O diretor Pete Docter coleciona nada menos que sete indicações ao Oscar e uma estatueta dourada por Up, produção dirigida por ele e que ganhou como Melhor Filme de Animação em 2010. Além dos três longas dirigidos por ele e já citados, ele tem no currículo como diretor os curtas Winter (1988), Palm Springs (1989), Next Door (1990), o curta em vídeo Mike’s New Car (2002) e o segmento do Oscar sobre o filme Up lançado em 2010. No roteiro ele tem como um dos criadores das histórias originais de Toy Story, Toy Story 2, Wall-E e de Toy Story 4 (este último em pré-produção). Ele também assinou o roteiro do curta Party Central. Um sujeito brilhante.

O filipino Ronnie Del Carmen estreou nos longas com este filme. Antes ele dirigiu dois episódios da série de TV Freakazoid! e o curta em vídeo Dug’s Special Mission.

Os usuários do site IMDb deram a nota 8,3 para Inside Out, uma bela avaliação levando em conta o padrão do site. Os críticos que tem os seus textos linkados no Rotten Tomatoes dedicaram 296 críticas positivas e cinco críticas negativas para a produção, o que lhe garante uma aprovação de 98% e uma nota média 9 – uma avaliação impressionante, especialmente se levarmos em conta a quantidade de críticas que este filme recebeu.

Inside Out é uma produção 100% dos Estados Unidos, por isso ela entra na lista dos filmes que atendem a uma votação aqui no blog que pedia críticas de produções daquele país.

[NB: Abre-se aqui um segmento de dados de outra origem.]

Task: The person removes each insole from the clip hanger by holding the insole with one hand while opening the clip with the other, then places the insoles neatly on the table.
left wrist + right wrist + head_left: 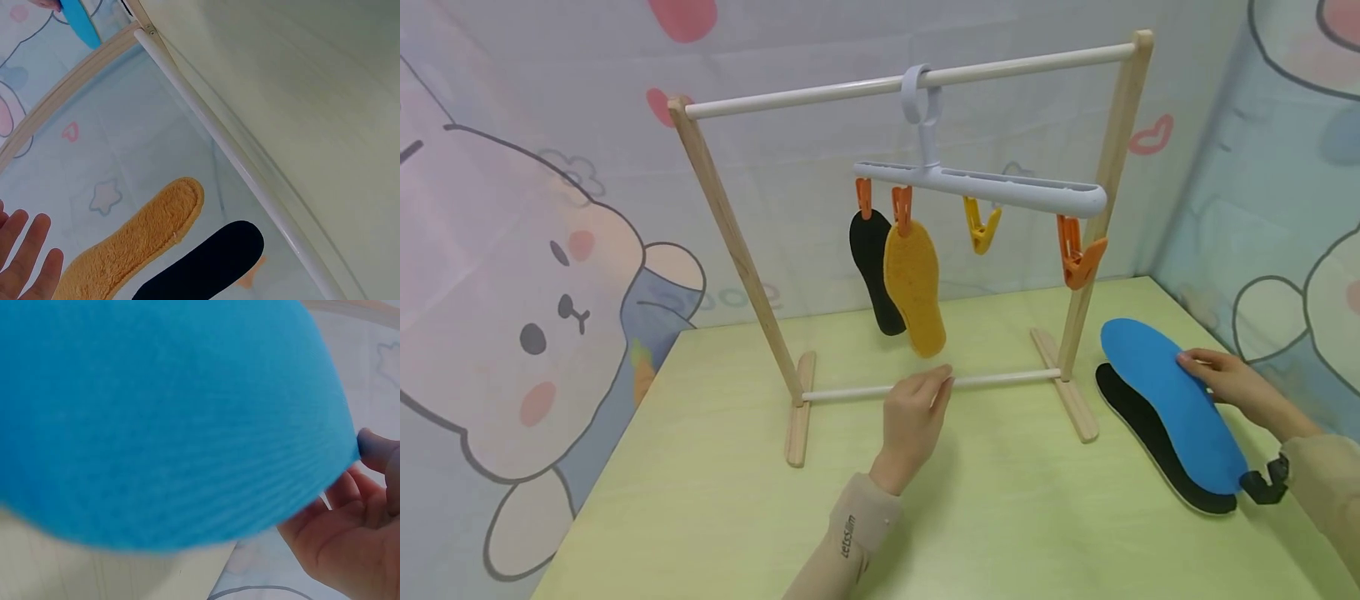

CONCLUSÃO: Um filme brilhante no início e que depois dá uma desacelerada na condução da trama importante. No lugar de dar mais espaço para o enredo um tanto psicológico, um tanto filosófico, a Disney e a Pixar resolveram ceder para o “gosto” do público mais geral e colocar um bocado de “aventura” e de ação na trama. O filme não estraga quando entramos nas diferentes partes do cérebro mas, claramente, ele perde força. Ainda assim, fiquei fascinada pelo roteiro.

Além de instigante, ele realmente faz rir em alguns momentos e também faz pensar. O que mais você pode querer de um filme de animação? Uma grande e grata surpresa, apesar de já ter ouvido todo o burburinho elogioso causado pelo filme quando ele estreou. Não ser contaminada pelos elogios e conseguir realmente apreciar o filme só demonstra a qualidade de Inside Out.

PALPITES PARA O OSCAR 2016: Ele é o franco favorito para levar a estatueta de Melhor Filme de Animação nesta premiação da Academia de Artes e Ciências Cinematográficas de Hollywood. Por isso mesmo preferi assistir a ele antes do que ao filme O Menino e o Mundo, primeiro longa de animação brasileiro a concorrer a um Oscar. Além de concorrer como Melhor Filme de Animação, Inside Out também concorre na categoria de Melhor Roteiro Original.

Quis assistir ao favorito Inside Out para, quando assistir na sequência ao brasileiro, eu poder avaliar com mais propriedade cada um deles. Até o momento, assisti apenas a Inside Out e a Shaun the Sheep Movie (comentado aqui) entre os concorrentes. E não tenho dúvida em dizer que o filme dirigido por Pete Docter e Ronnie Del Carmen merece ganhar. Não que Shaun the Sheep Movie não seja bom e divertido, mas sem dúvida alguma Inside Out tem como diferencial uma história realmente instigante e inovadora.

Bem dirigido e bem escrito ele só peca, para o meu gosto, no momento em que decide apostar mais na ação do que em aprofundar a história que ele vinha contando. Não é perfeito, mas chega perto. Realmente, com tantas qualidades e ainda com dois grandes estúdios por trás – Disney e Pixar -, sem contar o grande capital envolvido, vejo muita dificuldade para o independente O Menino e o Mundo ganhar a batalha com Inside Out. Ainda preciso ver ao filme brasileiro mas, desde já, me parece que se Inside Out levar a estatueta não terá sido injusto. Belo filme.

Esta produção também concorre, como comentei acima, em Melhor Roteiro Original. Não assisti ainda a Ex Machina e Straight Outta Compton, que também concorrem nesta categoria, mas vi a Spotlight (comentado aqui) e a Bridge of Spies (com crítica neste link). Esse último, para mim, não tem chance nenhuma. Para o meu gosto, ainda que o roteiro de Inside Out seja bacana e original, ele não ganha na disputa com Spotlight. Até porque acho que Spotlight corre um sério risco de ganhar como Melhor Filme e, sem dúvida, como Melhor Roteiro Original. Acho que Inside Out corre um pouco por fora nesta categoria.